* [Your assignment]: Retype each line of the listing below, from the first through the one holding "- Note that", with no other lines.

——

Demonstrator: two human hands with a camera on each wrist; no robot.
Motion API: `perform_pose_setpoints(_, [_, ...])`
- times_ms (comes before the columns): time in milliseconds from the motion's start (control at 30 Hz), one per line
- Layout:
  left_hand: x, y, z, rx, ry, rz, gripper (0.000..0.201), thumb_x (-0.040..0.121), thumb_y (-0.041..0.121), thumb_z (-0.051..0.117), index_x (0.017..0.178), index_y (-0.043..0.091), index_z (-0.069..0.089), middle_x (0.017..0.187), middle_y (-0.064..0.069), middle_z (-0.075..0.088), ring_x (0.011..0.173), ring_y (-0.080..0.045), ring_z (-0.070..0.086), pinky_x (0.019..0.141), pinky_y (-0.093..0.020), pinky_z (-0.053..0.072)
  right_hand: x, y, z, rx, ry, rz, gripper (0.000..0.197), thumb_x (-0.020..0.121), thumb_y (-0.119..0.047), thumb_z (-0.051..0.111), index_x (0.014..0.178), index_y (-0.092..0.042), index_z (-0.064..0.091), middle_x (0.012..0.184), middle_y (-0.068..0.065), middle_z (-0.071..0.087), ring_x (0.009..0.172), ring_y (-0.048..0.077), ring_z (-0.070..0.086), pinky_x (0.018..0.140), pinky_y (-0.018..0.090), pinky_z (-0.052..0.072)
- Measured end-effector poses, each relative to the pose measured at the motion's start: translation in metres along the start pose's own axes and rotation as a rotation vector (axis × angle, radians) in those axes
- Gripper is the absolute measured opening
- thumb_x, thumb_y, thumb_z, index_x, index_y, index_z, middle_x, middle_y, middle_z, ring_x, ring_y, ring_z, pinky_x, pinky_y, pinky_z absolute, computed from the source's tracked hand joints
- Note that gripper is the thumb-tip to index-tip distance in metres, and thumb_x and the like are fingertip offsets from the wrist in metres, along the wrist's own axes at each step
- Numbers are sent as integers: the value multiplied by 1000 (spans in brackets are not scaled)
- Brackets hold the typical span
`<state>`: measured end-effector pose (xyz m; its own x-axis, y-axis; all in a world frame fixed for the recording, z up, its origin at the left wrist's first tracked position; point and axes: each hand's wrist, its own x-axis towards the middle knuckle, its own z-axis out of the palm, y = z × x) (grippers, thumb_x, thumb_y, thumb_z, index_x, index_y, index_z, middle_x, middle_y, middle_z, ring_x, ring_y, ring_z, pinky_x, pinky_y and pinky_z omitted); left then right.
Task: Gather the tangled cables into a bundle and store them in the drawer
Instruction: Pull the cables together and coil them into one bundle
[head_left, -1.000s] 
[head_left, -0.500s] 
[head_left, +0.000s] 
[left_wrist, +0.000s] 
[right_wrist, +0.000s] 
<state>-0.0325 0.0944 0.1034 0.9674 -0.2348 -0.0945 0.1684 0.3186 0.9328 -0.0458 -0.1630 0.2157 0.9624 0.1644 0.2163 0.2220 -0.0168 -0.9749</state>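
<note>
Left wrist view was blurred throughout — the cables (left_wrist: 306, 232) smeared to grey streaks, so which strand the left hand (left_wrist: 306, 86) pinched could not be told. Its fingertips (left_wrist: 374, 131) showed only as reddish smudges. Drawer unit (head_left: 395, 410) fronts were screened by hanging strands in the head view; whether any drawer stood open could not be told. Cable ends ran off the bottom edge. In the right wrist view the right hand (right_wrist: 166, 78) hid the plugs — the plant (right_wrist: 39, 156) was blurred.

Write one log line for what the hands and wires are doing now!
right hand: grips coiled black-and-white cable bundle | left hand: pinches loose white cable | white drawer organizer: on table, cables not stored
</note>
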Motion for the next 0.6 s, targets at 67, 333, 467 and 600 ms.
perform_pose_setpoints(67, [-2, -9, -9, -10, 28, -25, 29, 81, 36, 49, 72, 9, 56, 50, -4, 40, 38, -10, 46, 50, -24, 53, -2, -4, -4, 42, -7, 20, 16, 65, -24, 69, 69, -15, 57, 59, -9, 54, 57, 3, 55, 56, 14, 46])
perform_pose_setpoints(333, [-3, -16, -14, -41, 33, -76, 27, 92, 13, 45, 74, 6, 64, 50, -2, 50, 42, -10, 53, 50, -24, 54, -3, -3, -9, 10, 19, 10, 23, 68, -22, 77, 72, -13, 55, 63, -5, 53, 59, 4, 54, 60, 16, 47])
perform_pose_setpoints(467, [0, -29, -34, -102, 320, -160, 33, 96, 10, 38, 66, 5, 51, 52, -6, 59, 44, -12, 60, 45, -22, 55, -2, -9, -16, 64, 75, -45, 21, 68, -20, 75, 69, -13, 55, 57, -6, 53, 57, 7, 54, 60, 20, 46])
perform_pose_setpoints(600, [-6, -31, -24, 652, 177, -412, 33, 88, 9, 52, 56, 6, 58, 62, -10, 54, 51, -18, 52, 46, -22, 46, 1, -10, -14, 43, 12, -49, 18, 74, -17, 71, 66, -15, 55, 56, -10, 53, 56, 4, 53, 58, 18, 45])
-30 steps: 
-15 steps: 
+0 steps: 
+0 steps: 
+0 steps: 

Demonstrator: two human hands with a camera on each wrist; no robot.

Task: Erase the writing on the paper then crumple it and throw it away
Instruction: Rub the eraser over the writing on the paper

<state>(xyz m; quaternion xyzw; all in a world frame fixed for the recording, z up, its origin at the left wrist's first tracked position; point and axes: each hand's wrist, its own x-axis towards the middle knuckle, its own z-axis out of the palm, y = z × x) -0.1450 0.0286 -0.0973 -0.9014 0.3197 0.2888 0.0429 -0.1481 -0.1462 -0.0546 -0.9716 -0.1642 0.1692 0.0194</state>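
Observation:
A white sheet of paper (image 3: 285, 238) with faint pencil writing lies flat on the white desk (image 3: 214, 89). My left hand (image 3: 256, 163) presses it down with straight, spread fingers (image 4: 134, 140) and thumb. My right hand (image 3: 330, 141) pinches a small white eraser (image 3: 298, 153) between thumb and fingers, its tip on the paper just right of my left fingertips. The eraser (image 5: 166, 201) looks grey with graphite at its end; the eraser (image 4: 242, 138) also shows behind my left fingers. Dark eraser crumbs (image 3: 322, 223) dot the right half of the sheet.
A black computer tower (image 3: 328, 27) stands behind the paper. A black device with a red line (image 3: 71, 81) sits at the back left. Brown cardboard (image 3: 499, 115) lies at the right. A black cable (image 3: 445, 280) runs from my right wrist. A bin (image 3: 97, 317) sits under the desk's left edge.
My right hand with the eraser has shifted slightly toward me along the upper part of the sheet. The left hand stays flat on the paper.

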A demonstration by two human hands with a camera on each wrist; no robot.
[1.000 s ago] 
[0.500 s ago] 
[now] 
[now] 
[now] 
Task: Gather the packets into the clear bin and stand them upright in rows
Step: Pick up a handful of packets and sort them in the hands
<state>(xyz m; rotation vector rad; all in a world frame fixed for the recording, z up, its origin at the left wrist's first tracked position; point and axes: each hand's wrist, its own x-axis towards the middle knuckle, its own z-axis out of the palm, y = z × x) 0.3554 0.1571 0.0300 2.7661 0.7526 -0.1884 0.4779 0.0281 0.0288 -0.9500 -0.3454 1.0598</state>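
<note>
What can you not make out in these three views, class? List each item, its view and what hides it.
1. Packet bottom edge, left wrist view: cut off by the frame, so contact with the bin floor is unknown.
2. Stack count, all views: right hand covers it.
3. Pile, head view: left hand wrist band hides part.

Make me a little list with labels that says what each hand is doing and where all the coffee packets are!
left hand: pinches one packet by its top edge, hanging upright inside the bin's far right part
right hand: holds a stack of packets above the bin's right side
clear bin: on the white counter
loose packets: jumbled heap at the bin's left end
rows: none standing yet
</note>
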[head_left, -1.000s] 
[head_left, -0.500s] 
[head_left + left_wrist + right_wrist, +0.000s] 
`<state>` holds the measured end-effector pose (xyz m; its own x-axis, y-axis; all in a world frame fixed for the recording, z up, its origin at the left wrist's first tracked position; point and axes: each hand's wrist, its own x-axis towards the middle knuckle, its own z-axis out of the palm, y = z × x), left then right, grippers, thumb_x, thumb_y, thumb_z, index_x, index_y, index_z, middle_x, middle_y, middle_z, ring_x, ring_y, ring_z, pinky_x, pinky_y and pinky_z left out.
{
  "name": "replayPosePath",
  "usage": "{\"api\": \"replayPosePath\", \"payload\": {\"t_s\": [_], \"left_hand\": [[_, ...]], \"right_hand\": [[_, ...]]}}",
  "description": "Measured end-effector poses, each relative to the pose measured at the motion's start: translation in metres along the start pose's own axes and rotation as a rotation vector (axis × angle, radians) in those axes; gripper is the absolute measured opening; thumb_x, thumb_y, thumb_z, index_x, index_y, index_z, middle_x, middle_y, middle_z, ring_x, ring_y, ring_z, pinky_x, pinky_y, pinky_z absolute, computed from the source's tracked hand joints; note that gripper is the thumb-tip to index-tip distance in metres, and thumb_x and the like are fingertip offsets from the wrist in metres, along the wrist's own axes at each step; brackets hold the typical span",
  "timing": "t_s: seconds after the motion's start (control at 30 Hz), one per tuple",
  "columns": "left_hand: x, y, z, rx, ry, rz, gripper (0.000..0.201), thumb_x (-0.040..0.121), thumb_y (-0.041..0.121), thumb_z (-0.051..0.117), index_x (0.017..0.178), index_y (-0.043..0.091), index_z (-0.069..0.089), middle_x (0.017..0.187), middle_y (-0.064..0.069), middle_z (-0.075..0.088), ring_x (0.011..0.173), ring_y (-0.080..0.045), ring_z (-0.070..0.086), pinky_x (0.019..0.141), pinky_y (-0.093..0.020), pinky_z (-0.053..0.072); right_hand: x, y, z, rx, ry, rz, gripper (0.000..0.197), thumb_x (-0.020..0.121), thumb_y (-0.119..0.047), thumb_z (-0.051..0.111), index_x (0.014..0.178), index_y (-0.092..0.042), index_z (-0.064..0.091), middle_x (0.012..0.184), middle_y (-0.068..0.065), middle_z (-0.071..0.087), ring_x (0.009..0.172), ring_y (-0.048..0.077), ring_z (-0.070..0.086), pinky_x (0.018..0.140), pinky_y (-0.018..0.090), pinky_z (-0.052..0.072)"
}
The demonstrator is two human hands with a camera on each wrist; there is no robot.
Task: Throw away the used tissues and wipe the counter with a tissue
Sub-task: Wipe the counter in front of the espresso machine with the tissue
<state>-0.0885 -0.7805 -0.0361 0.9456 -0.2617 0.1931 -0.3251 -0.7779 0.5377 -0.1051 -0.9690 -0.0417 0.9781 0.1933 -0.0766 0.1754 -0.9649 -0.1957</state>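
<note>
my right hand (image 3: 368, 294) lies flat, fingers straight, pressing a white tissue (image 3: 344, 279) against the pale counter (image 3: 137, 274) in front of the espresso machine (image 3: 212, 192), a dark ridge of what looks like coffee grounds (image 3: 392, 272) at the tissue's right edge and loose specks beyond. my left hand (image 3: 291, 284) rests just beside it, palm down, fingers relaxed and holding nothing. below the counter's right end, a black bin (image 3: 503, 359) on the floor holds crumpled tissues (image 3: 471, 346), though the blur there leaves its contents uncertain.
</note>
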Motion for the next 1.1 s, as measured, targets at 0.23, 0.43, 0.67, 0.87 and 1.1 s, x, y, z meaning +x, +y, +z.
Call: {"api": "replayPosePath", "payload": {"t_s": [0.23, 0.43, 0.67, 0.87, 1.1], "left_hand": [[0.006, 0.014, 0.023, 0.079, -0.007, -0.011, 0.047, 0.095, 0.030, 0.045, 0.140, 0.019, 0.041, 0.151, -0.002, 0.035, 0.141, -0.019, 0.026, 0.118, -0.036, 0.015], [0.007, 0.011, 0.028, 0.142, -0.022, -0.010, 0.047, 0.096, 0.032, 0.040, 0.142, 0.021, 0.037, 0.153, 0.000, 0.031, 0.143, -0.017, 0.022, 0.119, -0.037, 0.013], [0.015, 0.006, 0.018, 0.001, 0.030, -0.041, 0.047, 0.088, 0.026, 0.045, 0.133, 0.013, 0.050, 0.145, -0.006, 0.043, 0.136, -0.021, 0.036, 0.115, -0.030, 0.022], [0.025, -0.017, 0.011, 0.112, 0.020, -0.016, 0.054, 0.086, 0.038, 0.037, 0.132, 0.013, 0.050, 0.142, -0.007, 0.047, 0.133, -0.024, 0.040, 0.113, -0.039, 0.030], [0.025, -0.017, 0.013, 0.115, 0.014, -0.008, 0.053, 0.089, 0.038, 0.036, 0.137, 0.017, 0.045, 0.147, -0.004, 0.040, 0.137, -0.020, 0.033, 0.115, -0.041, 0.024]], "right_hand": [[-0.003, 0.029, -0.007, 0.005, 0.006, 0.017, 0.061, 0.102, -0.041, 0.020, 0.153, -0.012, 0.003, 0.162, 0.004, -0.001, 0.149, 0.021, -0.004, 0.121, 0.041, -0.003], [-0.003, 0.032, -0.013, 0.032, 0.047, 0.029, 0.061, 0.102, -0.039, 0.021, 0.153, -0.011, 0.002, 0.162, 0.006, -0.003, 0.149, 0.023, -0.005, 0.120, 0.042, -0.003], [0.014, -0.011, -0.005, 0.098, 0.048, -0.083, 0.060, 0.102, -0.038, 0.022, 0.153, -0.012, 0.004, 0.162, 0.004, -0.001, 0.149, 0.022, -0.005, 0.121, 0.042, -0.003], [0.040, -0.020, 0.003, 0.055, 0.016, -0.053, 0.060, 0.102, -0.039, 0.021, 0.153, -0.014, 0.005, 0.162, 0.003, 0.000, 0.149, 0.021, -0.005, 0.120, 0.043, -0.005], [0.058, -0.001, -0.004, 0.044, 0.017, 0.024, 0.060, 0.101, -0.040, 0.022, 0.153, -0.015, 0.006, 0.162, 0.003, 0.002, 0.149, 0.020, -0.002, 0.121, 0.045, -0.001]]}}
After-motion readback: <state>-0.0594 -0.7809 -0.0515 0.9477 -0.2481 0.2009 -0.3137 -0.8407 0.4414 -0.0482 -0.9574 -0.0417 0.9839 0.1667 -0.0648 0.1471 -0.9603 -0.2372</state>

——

* [Exercise solution]:
Demonstrator: two human hands with a camera on each wrist; no robot.
Motion API: `perform_pose_setpoints(_, [_, ...])`
- times_ms (comes before the columns): time in milliseconds from the motion's start (control at 30 Hz), one per line
- Layout:
  left_hand: x, y, z, rx, ry, rz, gripper (0.000..0.201), thumb_x (-0.040..0.121), thumb_y (-0.041..0.121), thumb_z (-0.051..0.117), index_x (0.017..0.178), index_y (-0.043..0.091), index_z (-0.069..0.089), middle_x (0.017..0.187), middle_y (-0.064..0.069), middle_z (-0.075..0.088), ring_x (0.011..0.173), ring_y (-0.080..0.045), ring_z (-0.070..0.086), pinky_x (0.019..0.141), pinky_y (-0.093..0.020), pinky_z (-0.053..0.072)
  right_hand: x, y, z, rx, ry, rz, gripper (0.000..0.197), thumb_x (-0.020..0.121), thumb_y (-0.119..0.047), thumb_z (-0.051..0.111), index_x (0.014..0.178), index_y (-0.092..0.042), index_z (-0.064..0.091), middle_x (0.012..0.184), middle_y (-0.068..0.065), middle_z (-0.071..0.087), ring_x (0.009..0.172), ring_y (-0.048..0.077), ring_z (-0.070..0.086), pinky_x (0.018..0.140), pinky_y (-0.018..0.090), pinky_z (-0.052..0.072)
- Measured end-effector poses, each relative to the pose measured at the motion's start: translation in metres along the start pose's own axes and rotation as a rotation vector (axis × angle, radians) in those axes
- Gripper is the absolute measured opening
- thumb_x, thumb_y, thumb_z, index_x, index_y, index_z, middle_x, middle_y, middle_z, ring_x, ring_y, ring_z, pinky_x, pinky_y, pinky_z absolute, computed from the source's tracked hand joints
- Note that gripper is the thumb-tip to index-tip distance in metres, and thumb_x and the like are fingertip offsets from the wrist in metres, along the wrist's own axes at each step

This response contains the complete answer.